**What is needed:** The records below are to be repeated exactly, minus any pictures.

**Source information:**
···

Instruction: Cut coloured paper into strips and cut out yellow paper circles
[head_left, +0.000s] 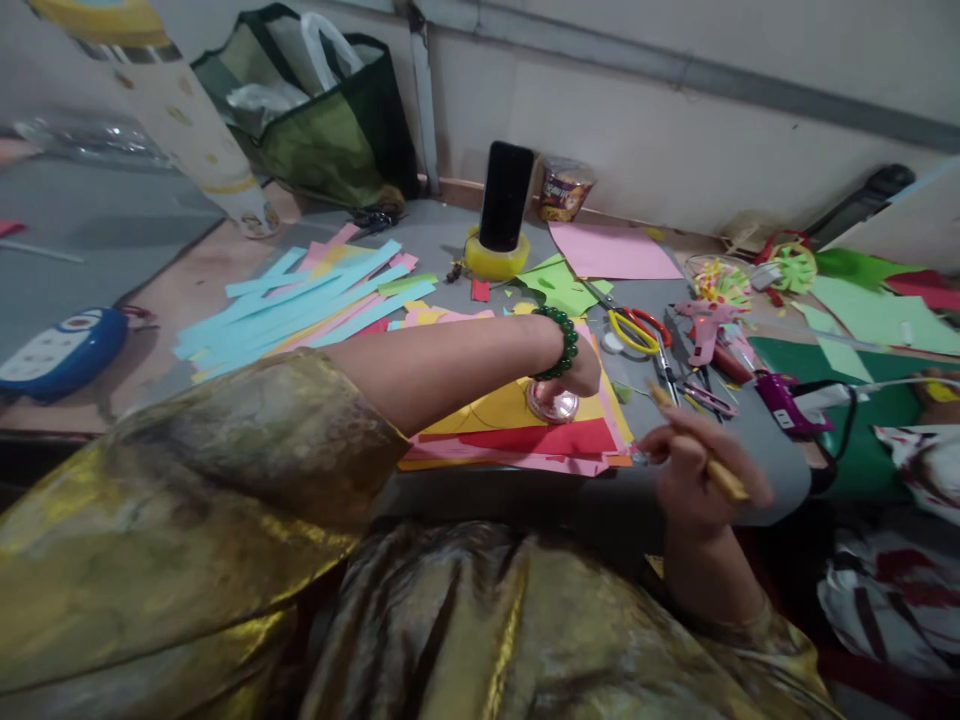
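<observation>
My left hand [581, 376], with a green bead bracelet at its wrist, is closed at a small round shiny object [553, 404], pinkish and clear. Most of its fingers are hidden. Beneath lie stacked sheets of yellow, pink and red paper [517, 440]. To the right, my right hand [701, 465] is raised near the table edge and smeared by motion. Its fingers wrap round a slim yellow pen [726, 478], slanting up to the left. Scissors [637, 330] with yellow and red handles rest just beyond the two hands.
Paper strips [300, 300] spread at left. A phone [506, 195] stands in a yellow holder [495, 255] behind the sheets. A pink glue gun [705, 328] and purple adapter [791, 402] sit at right. A green bag [337, 130] and blue power strip [67, 350] are at left.
</observation>
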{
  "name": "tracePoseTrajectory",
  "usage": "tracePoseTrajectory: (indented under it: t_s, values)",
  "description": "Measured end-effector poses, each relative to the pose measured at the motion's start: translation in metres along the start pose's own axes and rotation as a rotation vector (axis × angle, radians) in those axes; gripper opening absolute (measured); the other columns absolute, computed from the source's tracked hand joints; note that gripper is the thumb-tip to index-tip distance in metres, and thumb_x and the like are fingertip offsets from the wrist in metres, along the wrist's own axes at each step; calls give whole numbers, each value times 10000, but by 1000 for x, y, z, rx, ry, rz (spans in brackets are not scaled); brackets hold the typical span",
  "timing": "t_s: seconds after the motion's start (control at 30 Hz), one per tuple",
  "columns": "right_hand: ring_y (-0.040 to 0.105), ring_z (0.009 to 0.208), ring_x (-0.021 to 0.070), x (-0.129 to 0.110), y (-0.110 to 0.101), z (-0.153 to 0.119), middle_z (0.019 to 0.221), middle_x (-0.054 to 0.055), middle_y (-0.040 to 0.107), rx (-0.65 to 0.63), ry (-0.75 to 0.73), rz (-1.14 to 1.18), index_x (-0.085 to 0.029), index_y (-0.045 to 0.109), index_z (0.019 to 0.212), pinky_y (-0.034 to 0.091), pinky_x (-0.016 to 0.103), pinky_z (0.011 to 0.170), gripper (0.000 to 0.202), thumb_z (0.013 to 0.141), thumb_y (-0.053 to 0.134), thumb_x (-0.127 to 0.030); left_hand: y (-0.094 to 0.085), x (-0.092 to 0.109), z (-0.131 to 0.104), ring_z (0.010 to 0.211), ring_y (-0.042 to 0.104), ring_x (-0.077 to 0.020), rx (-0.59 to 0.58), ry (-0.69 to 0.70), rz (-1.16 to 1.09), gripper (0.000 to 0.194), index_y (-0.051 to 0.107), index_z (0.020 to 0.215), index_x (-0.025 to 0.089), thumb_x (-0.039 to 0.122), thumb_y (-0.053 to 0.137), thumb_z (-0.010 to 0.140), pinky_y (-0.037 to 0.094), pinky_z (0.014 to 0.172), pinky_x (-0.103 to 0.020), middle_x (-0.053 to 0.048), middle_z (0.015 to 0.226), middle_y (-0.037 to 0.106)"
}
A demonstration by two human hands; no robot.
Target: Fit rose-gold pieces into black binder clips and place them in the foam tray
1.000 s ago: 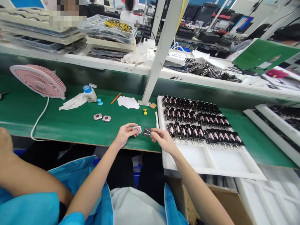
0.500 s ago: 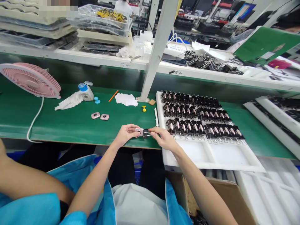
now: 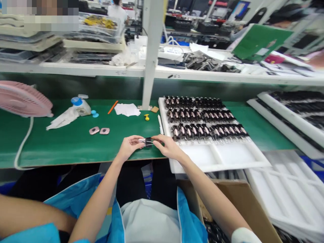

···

**Exercise result:**
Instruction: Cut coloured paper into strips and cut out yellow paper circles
[head_left, +0.000s] 
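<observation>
My left hand [581, 376], with a green bead bracelet at its wrist, is closed at a small round shiny object [553, 404], pinkish and clear. Most of its fingers are hidden. Beneath lie stacked sheets of yellow, pink and red paper [517, 440]. To the right, my right hand [701, 465] is raised near the table edge and smeared by motion. Its fingers wrap round a slim yellow pen [726, 478], slanting up to the left. Scissors [637, 330] with yellow and red handles rest just beyond the two hands.
Paper strips [300, 300] spread at left. A phone [506, 195] stands in a yellow holder [495, 255] behind the sheets. A pink glue gun [705, 328] and purple adapter [791, 402] sit at right. A green bag [337, 130] and blue power strip [67, 350] are at left.
</observation>
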{
  "name": "tracePoseTrajectory",
  "usage": "tracePoseTrajectory: (indented under it: t_s, values)",
  "description": "Measured end-effector poses, each relative to the pose measured at the motion's start: translation in metres along the start pose's own axes and rotation as a rotation vector (axis × angle, radians) in those axes; gripper opening absolute (measured); the other columns absolute, computed from the source's tracked hand joints; note that gripper is the thumb-tip to index-tip distance in metres, and thumb_x and the like are fingertip offsets from the wrist in metres, along the wrist's own axes at each step; calls give whole numbers, each value times 10000, but by 1000 for x, y, z, rx, ry, rz (spans in brackets are not scaled); brackets hold the typical span",
  "timing": "t_s: seconds after the motion's start (control at 30 Hz), one per tuple",
  "columns": "right_hand: ring_y (-0.040 to 0.105), ring_z (0.009 to 0.208), ring_x (-0.021 to 0.070), x (-0.129 to 0.110), y (-0.110 to 0.101), z (-0.153 to 0.119), middle_z (0.019 to 0.221), middle_x (-0.054 to 0.055), middle_y (-0.040 to 0.107), rx (-0.65 to 0.63), ry (-0.75 to 0.73), rz (-1.14 to 1.18), index_x (-0.085 to 0.029), index_y (-0.045 to 0.109), index_z (0.019 to 0.212), pinky_y (-0.034 to 0.091), pinky_x (-0.016 to 0.103), pinky_z (0.011 to 0.170), gripper (0.000 to 0.202), thumb_z (0.013 to 0.141), thumb_y (-0.053 to 0.134), thumb_x (-0.127 to 0.030); left_hand: y (-0.094 to 0.085), x (-0.092 to 0.109), z (-0.131 to 0.104), ring_z (0.010 to 0.211), ring_y (-0.042 to 0.104), ring_x (-0.077 to 0.020), rx (-0.59 to 0.58), ry (-0.69 to 0.70), rz (-1.16 to 1.09), gripper (0.000 to 0.194), index_y (-0.051 to 0.107), index_z (0.020 to 0.215), index_x (-0.025 to 0.089), thumb_x (-0.039 to 0.122), thumb_y (-0.053 to 0.137), thumb_z (-0.010 to 0.140), pinky_y (-0.037 to 0.094), pinky_z (0.014 to 0.172), pinky_x (-0.103 to 0.020), middle_x (-0.053 to 0.048), middle_z (0.015 to 0.226), middle_y (-0.037 to 0.106)"
}
A demonstration by two human hands; no robot.
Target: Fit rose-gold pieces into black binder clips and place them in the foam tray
1.000 s ago: 
0.500 s ago: 
now: 

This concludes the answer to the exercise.